Reykjavik

Traditional Icelandic Food: 5 Must-Try Dishes

more than a year ago

Fermented shark

Fermented shark, also called Hákarl, is one of the most iconic dishes in the country, apart from the lamb meat. As you can presume, this specialty can be produced neither all-year-round nor in enormous quantities. It is a relatively high-priced yet state-of-the-art culinary masterpiece that even locals do not consume daily, but that needs to be experienced when in Iceland.
© Kirk K / Flickr.com CC license Fermented Shark and Smoked Trout - Cafe Loki, Reykjavik

Puffin meat

Puffin meat is probably the only specialty that is even rarer, more unusual, and more expensive than the fermented shark we mentioned above. Puffins are Icelandic seabirds that look a lot like penguins, and well... Some say that that they taste like seafood beef. If you have the heart to examine and validate that statement, you can go ahead and try.

Lamb meat

This is undoubtedly the single essential ingredient that the entire Icelandic cuisine is constituted on.
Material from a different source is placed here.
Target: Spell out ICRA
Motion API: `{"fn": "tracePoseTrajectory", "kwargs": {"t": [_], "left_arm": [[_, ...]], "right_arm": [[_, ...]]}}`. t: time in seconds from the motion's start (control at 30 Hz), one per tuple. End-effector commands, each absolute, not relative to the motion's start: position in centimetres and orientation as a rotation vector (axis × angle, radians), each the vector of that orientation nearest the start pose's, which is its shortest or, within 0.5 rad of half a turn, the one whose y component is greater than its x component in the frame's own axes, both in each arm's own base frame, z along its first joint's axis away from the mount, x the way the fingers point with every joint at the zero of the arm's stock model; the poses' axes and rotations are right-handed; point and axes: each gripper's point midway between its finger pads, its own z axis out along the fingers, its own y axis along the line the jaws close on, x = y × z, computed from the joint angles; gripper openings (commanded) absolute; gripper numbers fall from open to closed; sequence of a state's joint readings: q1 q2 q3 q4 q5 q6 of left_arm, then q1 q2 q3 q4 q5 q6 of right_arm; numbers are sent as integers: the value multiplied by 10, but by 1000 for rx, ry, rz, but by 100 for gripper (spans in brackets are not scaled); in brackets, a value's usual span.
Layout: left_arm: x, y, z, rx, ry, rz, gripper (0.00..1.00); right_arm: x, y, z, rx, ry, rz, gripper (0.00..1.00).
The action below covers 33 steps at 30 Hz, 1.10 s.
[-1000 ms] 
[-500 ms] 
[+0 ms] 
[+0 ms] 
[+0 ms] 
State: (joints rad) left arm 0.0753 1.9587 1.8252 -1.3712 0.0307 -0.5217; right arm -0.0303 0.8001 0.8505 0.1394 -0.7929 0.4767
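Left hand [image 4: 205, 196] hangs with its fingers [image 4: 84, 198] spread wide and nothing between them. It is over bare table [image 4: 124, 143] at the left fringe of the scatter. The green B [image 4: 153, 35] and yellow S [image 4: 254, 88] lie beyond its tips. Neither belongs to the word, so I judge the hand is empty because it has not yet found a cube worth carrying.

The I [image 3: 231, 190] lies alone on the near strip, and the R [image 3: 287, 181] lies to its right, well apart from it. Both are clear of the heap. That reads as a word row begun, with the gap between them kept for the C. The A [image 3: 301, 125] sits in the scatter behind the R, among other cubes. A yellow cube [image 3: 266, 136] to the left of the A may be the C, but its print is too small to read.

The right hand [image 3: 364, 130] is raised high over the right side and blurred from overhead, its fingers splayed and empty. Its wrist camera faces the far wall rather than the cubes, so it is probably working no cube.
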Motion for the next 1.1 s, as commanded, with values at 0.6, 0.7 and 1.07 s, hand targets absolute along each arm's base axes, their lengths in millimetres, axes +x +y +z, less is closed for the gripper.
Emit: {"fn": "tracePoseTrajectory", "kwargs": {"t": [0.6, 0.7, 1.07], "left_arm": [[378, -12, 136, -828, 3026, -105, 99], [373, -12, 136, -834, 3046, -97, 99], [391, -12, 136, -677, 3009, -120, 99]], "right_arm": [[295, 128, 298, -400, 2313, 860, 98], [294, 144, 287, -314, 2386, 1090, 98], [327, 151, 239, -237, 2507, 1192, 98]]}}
Icelanders had been consuming lamb meat for centuries, and it has been their primary source of nutrition before the world opened up, and pineapples came along. So, Icelandic lamb dishes are a definite must. You can try them roasted, stewed, grilled, dried, salted, or whatever suits your taste.

Icelandic meat delicacies

We will use the term "delicacies" to refer to some genuinely revolting food picks traditional for the Icelandic cuisine. The list here may be potentially infinite, but it involves culinary abominations such as blood pudding, sheep's head, sour ram testicles, raw Minkle whale, boiled whale fat, fish belly and guts, and so on.
© BrotherMagneto / Flickr.com CC license Whale Kebab

Rúgbrauð

We can literally feel vegetarians and vegans mentally collapsing and canceling their flights to this hell of a country by now, so here is a tiny little treat for their tortured souls - the Icelandic dark rye bread. It's dark brown, cooked in a pot, crustless, and slightly sweet in taste. You can buy it in most grocery stores around the country or try it as a part of the restaurant menus. It is often served with smoked lamb or pickled herring, but vegetarians and vegans can ignore that fact and ask for (vegan) butter instead.